The golden ringed dragonfly emerging from its nymphal skin is one of thousandsof invertebrate species which benefit from beaver wetlands in one way or another.

The puss moth and caterpillar is one of many species of moth which benefits from beaver impact upon riparian tree species. As species such as willow and aspen are selectively cut, the rigorous regeneration from the stumps attract many invertebrate species such as the puss moth. In the case of aspen – a favoured tree species of beaver, several of our most endangered invertebrate species benefit in one way or another from the different growth stages of post beaver felled aspen.

The endangered dark -bordered beauty moth requires aspen saplings about 2-3 feet high. As the trees grow, they become suitable for the rare poplar long horned beetle which requires trees of slender girth and thin bark. While old mature aspen which may be occasionally be felled or even drowned out by flooding are taken over by various hover fly and fly species – some so rare they have only recently been discovered by science. It is thought that these species were once an integral component of beaver habitats.

The vast array of wildlife species which thrive in the ecosystems created by beaver wetlands attract some of our most enigmatic mammal predators such as pine marten and otter. Indeed otters routinely take shelter and breed in old beaver burrows and benefit greatly from the increased fish and amphibian productivity associated with beaver ponds.

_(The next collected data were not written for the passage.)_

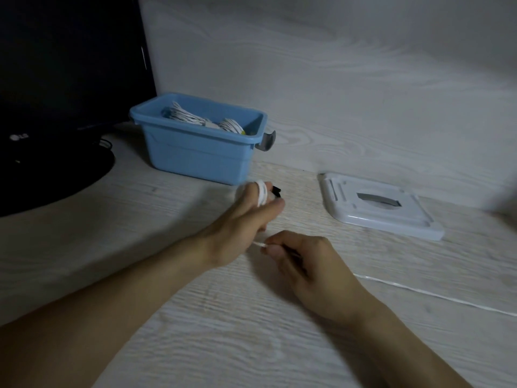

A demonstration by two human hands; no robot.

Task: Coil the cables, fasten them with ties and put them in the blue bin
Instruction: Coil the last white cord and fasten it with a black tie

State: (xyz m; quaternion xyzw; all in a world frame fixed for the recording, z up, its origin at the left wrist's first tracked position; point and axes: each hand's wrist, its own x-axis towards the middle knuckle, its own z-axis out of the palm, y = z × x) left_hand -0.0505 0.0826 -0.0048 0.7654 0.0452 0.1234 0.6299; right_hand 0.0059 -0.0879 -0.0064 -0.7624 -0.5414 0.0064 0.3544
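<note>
Just below the middle of the frame, the left hand reaches forward over the pale wood-grain table, its fingers curled with several turns of a white cable wound around them. A small black piece, blurred and hard to identify, sticks out just beyond those fingertips. The right hand sits a little lower and to the right, close to the left wrist, pinching the same white cable between thumb and curled fingers; a short stretch of it shows between the two hands. From under the right hand the free length of cable runs across the table toward the lower right edge of the frame, lying flat on the surface.

Left of centre in the upper half stands the blue bin, open at the top, on the table against the pale back wall. Inside it lie two white coiled cable bundles, one toward the left rear and one toward the right. A grey latch handle hangs at the bin's right end. To the right of the hands, well apart from the bin, a white lid with a grey handle recess lies flat on the table. A dark monitor on a round black stand fills the upper left of the frame, just beside the bin.
</note>
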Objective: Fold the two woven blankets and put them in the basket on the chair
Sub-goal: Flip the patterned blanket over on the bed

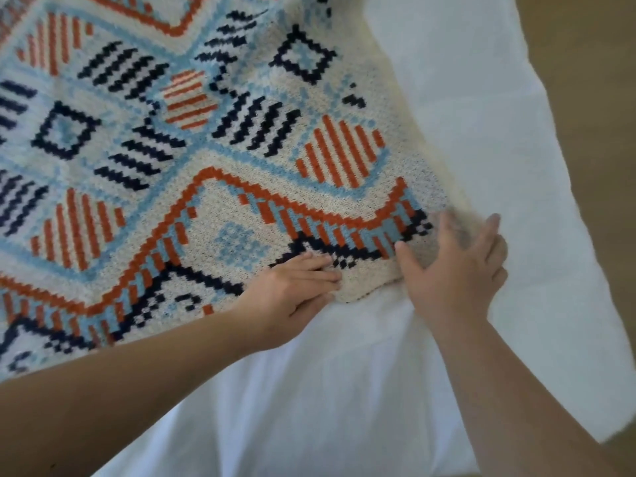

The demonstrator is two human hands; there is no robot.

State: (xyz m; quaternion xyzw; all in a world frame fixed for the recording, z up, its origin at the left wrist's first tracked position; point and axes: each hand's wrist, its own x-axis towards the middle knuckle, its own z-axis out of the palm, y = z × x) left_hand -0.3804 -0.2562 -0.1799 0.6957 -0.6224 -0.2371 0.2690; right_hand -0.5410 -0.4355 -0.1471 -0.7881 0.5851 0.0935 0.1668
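Two bare forearms reach in from the near edge. The left hand (292,287) lies flat on the woven blanket (192,139), fingers straight and together, pressing its near corner. The right hand (454,270), just beside it, rests on that same corner with fingers spread apart, a little blurred. The blanket is laid out patterned side up, covering the far left of the white sheet (481,149). Brown floor (592,63) shows at far right.

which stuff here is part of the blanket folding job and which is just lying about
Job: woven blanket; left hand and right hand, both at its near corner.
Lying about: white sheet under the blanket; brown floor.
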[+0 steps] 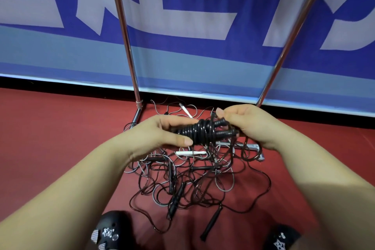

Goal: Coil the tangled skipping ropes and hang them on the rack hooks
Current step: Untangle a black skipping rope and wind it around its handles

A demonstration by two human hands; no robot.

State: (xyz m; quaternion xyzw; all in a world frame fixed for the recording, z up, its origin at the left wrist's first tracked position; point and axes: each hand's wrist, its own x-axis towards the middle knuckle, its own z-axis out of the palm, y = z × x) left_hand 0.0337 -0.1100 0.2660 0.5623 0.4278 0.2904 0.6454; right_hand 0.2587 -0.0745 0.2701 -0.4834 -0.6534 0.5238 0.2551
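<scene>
both my hands (pixel 162 132) (pixel 247 126) pinch the coiled rope (pixel 199 133) by its stiff handles; the thin cord looks light, springy, likely to unwind.

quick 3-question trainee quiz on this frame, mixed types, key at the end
1. True or false: the left hand and the right hand both hold the same black rope bundle.
2. Where is the tangled pile of ropes?
A. hung on a hook
B. on the red floor by the feet of the metal rack
C. in a basket
3. Fill in: the cord is wound around the two black ____.

Key: 1 true; 2 B; 3 handles.
</scene>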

So efficient are beaver dams at retaining sediment, that beaver wetlands eventually silt over and become “beaver meadows”. Such meadows are virtual oasis of wildflower meadows. The rich mineral deposits associated with beaver meadows offer optimal foraging for deer and other species. Eventually the meadows are encroached by alder, willow and ash. This woodland type is arguably the most ecologically rich woodland type available. In particular, they offer critically rare habitat for hole nesting bird species, bats and invertebrates.